(Data entries)
—————

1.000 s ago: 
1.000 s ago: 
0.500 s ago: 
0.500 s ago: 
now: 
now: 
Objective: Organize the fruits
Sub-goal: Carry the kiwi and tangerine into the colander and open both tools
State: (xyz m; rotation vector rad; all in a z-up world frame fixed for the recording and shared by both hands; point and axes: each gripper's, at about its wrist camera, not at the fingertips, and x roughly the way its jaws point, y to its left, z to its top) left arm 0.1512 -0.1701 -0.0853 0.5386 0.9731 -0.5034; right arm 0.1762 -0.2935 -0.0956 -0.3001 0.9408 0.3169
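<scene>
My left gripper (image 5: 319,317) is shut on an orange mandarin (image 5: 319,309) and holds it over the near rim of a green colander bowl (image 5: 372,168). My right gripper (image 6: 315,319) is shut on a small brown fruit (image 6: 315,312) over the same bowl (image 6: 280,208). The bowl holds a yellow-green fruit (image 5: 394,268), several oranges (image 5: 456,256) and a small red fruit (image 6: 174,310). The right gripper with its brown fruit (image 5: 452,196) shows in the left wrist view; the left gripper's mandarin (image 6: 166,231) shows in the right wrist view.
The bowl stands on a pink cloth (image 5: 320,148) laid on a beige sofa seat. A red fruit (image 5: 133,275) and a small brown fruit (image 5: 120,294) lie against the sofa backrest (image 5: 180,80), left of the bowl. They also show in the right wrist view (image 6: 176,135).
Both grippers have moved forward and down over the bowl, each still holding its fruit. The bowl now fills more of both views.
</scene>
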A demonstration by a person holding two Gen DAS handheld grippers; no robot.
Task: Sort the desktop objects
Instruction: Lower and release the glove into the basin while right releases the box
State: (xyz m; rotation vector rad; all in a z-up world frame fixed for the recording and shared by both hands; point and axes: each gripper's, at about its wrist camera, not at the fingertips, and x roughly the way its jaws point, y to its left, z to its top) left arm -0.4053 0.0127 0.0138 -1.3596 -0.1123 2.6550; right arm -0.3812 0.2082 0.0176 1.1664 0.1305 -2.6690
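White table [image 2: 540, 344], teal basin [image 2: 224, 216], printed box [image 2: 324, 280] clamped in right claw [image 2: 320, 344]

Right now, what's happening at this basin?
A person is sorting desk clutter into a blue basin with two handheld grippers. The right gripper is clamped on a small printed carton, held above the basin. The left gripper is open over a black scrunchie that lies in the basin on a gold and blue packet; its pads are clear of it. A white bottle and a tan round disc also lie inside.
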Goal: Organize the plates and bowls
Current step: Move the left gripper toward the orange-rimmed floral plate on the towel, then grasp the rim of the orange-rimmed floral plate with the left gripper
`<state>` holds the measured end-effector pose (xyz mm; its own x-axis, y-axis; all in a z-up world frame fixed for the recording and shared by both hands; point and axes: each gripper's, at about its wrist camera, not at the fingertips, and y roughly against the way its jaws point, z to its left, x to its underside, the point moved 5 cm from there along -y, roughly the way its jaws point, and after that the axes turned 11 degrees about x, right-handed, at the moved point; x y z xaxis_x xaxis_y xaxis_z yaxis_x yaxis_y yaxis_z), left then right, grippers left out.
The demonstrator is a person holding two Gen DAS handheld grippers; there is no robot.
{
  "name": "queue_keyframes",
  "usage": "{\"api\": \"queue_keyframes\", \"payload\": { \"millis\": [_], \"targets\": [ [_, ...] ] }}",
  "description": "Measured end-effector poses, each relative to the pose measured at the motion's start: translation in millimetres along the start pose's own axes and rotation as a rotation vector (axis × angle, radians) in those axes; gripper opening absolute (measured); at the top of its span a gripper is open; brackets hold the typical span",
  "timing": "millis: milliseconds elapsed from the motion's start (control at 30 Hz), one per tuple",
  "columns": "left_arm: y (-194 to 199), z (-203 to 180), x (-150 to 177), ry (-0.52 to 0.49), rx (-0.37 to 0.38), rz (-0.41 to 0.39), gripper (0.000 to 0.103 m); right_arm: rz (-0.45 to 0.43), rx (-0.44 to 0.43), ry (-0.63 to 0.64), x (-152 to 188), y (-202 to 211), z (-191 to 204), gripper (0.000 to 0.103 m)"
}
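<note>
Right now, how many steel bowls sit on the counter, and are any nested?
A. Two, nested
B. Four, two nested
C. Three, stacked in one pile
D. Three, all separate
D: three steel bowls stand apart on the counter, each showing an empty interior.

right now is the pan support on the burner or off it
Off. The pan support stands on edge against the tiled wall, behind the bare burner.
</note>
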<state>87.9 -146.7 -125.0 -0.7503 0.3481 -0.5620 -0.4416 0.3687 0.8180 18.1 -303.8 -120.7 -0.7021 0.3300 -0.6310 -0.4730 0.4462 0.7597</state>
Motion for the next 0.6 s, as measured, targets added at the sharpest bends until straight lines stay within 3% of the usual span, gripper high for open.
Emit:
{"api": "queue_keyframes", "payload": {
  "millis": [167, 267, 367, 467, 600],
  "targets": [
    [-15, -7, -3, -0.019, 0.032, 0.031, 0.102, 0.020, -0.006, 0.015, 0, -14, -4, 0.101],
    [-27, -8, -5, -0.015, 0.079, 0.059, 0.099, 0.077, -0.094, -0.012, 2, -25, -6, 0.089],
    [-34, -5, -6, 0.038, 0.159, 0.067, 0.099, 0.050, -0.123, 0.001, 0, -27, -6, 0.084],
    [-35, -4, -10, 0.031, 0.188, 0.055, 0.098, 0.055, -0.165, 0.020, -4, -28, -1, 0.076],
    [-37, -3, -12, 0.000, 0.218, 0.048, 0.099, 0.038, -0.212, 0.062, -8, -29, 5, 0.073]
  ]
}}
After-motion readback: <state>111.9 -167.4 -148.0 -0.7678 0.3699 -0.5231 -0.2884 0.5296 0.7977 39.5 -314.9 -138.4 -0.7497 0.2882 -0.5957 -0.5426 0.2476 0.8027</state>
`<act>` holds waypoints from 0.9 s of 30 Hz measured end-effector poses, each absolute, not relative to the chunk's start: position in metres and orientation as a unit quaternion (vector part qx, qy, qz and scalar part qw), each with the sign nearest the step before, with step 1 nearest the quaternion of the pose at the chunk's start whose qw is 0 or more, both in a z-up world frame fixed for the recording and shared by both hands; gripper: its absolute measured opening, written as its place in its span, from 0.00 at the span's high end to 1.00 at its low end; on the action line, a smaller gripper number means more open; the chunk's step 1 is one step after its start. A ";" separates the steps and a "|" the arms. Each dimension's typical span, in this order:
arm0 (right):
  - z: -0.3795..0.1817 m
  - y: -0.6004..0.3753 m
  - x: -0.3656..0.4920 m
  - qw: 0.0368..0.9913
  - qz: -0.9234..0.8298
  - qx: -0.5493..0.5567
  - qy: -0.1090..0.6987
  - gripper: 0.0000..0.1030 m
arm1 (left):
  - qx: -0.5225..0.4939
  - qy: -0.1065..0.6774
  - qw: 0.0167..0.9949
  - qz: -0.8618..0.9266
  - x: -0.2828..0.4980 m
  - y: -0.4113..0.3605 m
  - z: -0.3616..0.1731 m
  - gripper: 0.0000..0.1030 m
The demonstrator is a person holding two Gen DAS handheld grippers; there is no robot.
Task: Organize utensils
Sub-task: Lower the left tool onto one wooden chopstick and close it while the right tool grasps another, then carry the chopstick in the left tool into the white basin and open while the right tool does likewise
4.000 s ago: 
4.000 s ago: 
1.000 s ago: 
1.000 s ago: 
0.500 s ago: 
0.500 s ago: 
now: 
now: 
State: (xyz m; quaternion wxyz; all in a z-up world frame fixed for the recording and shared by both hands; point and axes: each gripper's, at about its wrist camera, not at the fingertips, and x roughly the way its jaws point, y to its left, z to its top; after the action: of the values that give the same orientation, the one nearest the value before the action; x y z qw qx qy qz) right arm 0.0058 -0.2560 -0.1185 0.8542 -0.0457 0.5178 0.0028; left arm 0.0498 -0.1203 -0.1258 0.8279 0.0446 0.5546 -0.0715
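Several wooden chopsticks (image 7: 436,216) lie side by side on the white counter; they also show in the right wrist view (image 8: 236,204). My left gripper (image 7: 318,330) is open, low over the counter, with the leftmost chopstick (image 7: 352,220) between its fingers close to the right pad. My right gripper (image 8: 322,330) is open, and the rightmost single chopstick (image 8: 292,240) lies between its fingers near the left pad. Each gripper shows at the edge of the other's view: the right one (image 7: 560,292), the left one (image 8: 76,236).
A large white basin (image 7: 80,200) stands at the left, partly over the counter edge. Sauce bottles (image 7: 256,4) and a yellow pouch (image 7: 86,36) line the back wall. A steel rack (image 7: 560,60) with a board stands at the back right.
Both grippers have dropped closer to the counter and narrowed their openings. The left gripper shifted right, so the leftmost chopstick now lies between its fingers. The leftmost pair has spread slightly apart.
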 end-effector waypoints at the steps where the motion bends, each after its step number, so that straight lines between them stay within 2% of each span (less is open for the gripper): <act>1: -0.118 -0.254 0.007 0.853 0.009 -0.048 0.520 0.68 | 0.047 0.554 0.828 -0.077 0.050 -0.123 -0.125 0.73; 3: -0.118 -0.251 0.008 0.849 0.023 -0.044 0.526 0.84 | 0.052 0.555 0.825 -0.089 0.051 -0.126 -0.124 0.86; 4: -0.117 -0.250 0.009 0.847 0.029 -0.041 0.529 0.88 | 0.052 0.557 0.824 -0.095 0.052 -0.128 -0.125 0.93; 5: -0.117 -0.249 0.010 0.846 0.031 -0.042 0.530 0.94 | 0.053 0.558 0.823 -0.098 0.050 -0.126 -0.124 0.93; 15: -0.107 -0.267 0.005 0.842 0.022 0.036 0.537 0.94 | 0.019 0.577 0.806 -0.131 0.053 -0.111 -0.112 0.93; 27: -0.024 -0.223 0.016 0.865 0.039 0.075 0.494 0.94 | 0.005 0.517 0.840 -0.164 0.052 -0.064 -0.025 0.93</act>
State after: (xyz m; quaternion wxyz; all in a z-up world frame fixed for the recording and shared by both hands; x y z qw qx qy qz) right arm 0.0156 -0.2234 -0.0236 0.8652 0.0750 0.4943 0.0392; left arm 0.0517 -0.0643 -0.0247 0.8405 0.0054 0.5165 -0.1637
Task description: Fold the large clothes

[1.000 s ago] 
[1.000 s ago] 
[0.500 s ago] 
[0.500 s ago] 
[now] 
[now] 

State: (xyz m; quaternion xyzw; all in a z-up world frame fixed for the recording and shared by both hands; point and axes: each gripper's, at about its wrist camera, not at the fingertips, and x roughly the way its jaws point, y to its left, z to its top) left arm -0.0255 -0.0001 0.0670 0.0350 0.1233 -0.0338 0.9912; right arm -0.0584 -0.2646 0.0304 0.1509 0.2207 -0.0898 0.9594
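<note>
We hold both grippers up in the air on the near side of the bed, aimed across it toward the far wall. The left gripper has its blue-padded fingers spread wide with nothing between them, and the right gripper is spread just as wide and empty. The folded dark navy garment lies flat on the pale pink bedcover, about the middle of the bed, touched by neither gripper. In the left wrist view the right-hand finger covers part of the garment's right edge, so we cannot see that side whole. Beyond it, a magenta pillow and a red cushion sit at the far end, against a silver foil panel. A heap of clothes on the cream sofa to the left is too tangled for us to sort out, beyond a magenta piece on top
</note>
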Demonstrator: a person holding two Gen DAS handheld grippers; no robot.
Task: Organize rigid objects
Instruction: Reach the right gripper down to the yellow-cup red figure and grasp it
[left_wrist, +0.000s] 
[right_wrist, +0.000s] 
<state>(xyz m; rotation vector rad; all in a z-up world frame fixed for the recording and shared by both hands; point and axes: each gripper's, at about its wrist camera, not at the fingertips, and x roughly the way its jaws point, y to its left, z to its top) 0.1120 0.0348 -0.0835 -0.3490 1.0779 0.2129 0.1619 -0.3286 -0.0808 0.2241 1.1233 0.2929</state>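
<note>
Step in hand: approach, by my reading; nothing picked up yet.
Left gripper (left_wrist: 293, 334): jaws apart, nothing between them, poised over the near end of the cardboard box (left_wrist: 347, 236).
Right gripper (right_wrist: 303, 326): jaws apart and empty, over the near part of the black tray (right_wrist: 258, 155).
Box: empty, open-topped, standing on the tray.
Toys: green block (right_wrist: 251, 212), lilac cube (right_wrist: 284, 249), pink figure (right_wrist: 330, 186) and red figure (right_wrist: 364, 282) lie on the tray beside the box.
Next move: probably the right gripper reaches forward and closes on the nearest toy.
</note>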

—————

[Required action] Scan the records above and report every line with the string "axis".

[Task solution]
`<state>` holds the measured end-effector pose (xyz mm; its own x-axis, y-axis; all in a z-up world frame fixed for the recording and shared by both hands; point and axes: each gripper's, at about its wrist camera, not at the fingertips, and y roughly against the way its jaws point, z to its left, x to its underside, the point moved 5 cm from there along -y, roughly the way its jaws point, and after that the axes turned 11 degrees about x, right-handed, at the moved point; x y z xaxis_x xaxis_y xaxis_z yaxis_x yaxis_y yaxis_z), left then right, grippers left out.
  "description": "Measured end-effector poses, each relative to the pose measured at the motion's start: translation in millimetres along the start pose's own axes and rotation as a rotation vector (axis × angle, radians) in those axes; gripper opening absolute (measured); at the top of its span a gripper is open; brackets hold the typical span",

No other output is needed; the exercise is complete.